Last Updated: January 04, 2010.

Monitoring plasma levels of the hormone N-terminal pro-B-type natriuretic peptide to guide therapy for heart failure increases three-year survival for patients 75 years old or younger compared to intensive clinical management or usual care, according to a study in the Dec. 29/Jan. 5 issue of the Journal of the American College of Cardiology.

MONDAY, Jan. 4 (HealthDay News) -- Monitoring plasma levels of the hormone N-terminal pro-B-type natriuretic peptide (NT-proBNP) to guide therapy for heart failure increases three-year survival for patients 75 years old or younger compared to intensive clinical management or usual care, according to a study in the Dec. 29/Jan. 5 issue of the Journal of the American College of Cardiology.

John G. Lainchbury, M.D., of the University of Otago in Christchurch, New Zealand, and colleagues randomized 364 patients with heart failure to receive either therapy guided by monitoring of NT-proBNP levels, intensive clinical management, or usual care.

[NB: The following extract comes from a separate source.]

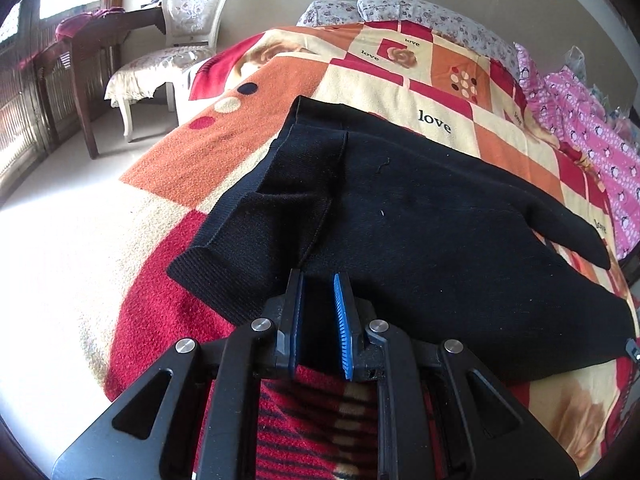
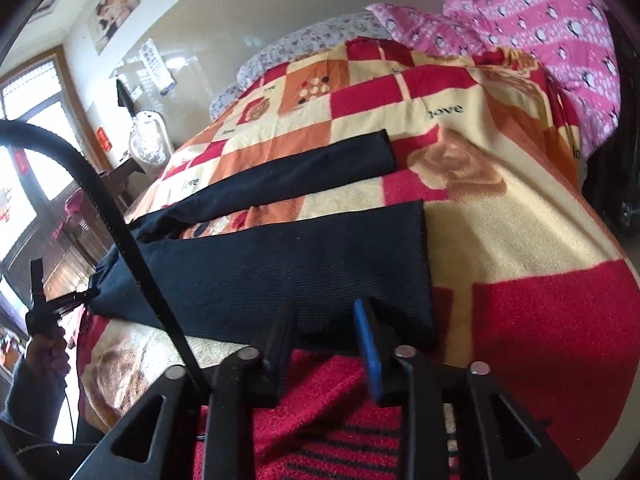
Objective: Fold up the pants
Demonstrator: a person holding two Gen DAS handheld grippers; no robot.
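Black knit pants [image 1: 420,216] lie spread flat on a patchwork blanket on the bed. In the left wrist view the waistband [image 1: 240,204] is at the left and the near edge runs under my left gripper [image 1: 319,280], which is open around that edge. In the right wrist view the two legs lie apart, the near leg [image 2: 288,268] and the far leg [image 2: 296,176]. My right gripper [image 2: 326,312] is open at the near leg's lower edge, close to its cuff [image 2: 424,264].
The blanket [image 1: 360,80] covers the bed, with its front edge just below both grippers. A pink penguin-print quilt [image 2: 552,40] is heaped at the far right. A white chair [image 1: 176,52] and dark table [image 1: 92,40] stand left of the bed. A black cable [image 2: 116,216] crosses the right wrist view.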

The three treatment strategies were sustained for two years and follow-up was continued for three years.

The researchers found one-year mortality to be lower in the groups receiving the therapy guided by NT-proBNP levels (9.1 percent) and intensive clinical management (9.1 percent) compared to usual care (18.9 percent). For patients aged 75 years and younger, three-year mortality was much less in patients receiving NT-proBNP-guided therapy (15.5 percent) than both those receiving intensive clinical management (30.9 percent) and usual care (31.3 percent).

"Hormone-guided treatment was associated with a lower mortality rate (and also reduced mortality plus hospitalization rate) at three years compared with either intensive clinical management or usual care for patients ≤75 years of age," the authors write.

Two study authors reported receiving honoraria and/or research grants from Roche Diagnostics.